DAwson and FAirfield may not be genuine Los Angeles exchange names: the Telephone EXchange Name Project has nothing for DAwson and just one entry for FAirfield (in use in Alabama).

More exchange names on screen
The Amazing Dr. Clitterhouse : Baby Face : Blast of Silence : Boardwalk Empire : Born Yesterday : The Dark Corner : Deception : Dream House : The Little Giant : The Man Who Cheated Himself : Modern Marvels : Murder, My Sweet : My Week with Marilyn : Naked City (1) : Naked City (2) : Naked City 3 : Naked City (4) : Naked City (5) : Naked City (6) : Naked City (7) : Nightmare Alley : The Public Enemy : Railroaded! : Side Street : Sweet Smell of Success : This Gun for Hire

[There’s something beautifully tacky about a business card that abbreviates assistant. I would like to think that the abbreviation is another great detail of set design.]

Sunday, March 29, 2015

John Kerry, less grandiose

Andrea Mitchell, on NBC Nightly News tonight:

“. . . as six world powers led by John Kerry . . . .”
Less grandiose, better:
“Led by John Kerry, representatives of six world powers . . . .”

Minority report: Mr. Turner

Wikipedia: “Mr. Turner has received universal praise from critics.” Well, okay. Mr. Turner (dir. Mike Leigh, 2014), is a beautiful-looking film, extraordinarily so. Dick Pope’s cinematography makes every landscape, every seascape, every interior a painterly composition. But in this portrait of the artist as a gruff man, it’s difficult, at times impossible, to understand what he’s saying: Timothy Spall’s J. M. W. Turner is all croaks and growls and hoarse mutterings. I don’t think it’s meant to be funny, but many in last night’s audience seemed to find it hilarious, as if the film were a John Belushi samurai skit. Meant to be funny but not so: the film’s depiction of John Ruskin as a lisping mega-twit. To me that seemed the easiest, cheapest of shots. But at least I could understand Ruskin’s words, lisp and all.

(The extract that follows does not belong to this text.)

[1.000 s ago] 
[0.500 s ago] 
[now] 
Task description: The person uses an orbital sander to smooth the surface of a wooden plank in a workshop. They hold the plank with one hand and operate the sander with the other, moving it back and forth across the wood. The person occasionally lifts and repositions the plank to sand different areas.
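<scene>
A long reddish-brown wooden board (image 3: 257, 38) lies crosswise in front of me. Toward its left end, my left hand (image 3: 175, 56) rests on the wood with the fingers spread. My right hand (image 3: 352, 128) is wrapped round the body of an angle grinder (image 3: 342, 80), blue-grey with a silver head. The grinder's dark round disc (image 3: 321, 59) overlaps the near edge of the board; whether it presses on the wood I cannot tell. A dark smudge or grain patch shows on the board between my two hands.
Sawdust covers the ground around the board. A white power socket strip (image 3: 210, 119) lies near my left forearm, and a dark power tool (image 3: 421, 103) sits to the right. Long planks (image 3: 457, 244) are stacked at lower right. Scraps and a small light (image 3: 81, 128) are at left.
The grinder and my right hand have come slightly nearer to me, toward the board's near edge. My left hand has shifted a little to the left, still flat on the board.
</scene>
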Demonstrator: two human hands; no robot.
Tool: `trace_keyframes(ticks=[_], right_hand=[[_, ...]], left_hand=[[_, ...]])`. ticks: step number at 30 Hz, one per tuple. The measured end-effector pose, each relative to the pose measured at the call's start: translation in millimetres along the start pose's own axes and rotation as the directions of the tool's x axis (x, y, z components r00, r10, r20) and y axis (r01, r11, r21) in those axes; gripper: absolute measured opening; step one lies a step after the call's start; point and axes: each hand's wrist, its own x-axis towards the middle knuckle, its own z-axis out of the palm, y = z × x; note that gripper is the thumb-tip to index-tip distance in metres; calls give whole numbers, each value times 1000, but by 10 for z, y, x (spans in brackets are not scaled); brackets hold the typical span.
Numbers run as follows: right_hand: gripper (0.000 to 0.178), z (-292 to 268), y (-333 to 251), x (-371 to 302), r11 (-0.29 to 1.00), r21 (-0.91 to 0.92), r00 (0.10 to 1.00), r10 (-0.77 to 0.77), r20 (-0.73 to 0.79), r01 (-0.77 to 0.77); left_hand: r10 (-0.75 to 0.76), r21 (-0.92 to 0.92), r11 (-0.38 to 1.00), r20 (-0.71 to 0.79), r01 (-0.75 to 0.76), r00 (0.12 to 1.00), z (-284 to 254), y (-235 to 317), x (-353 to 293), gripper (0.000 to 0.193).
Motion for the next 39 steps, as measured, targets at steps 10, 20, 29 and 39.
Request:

Elaine and I both did a little reading about Turner last night and were surprised to learn that his last words were “The sun is God.” In the theater, we had both heard, with no second-guessing, “The sun is gone.” Diction, diction, diction.

My recommendation: wait for the DVD, and watch with subtitles.

Domestic comedy

[After deciding not to go to the fancy place for dinner.]

“I’ll leave my thesaurus at home then.”

Related reading
All OCA domestic comedy posts (Pinboard)

Saturday, March 28, 2015

Gill Sans

[“Perils Of Julia And Gill Man — Movie Julia Adams.” Photograph by Edward Clark. Alterations by me. From the Life Photo Archive. Click for a larger, gillier view.]

Once upon a time, the Creature, or the Gill-Man, was one of the monster models made by Aurora Plastics, along with Dracula, Frankenstein, the Mummy, and the Wolfman. The makeup of that quintet bugged me. Four of them: classics. But the fifth? Now he’s a spokesgill-man for the sardine industry.

Scale models — cars, dinosaurs, monsters, planes — were once a fairly standard part of boyhood. Testors Glue, Testors Enamel Paints, decals: necessary stuff, like sardines.

Related reading
All OCA sardines posts (Pinboard)

[Gill Sans? Sans sardines. The font I’ve used for “got sardines?” is the free CGPhenixAmerican.]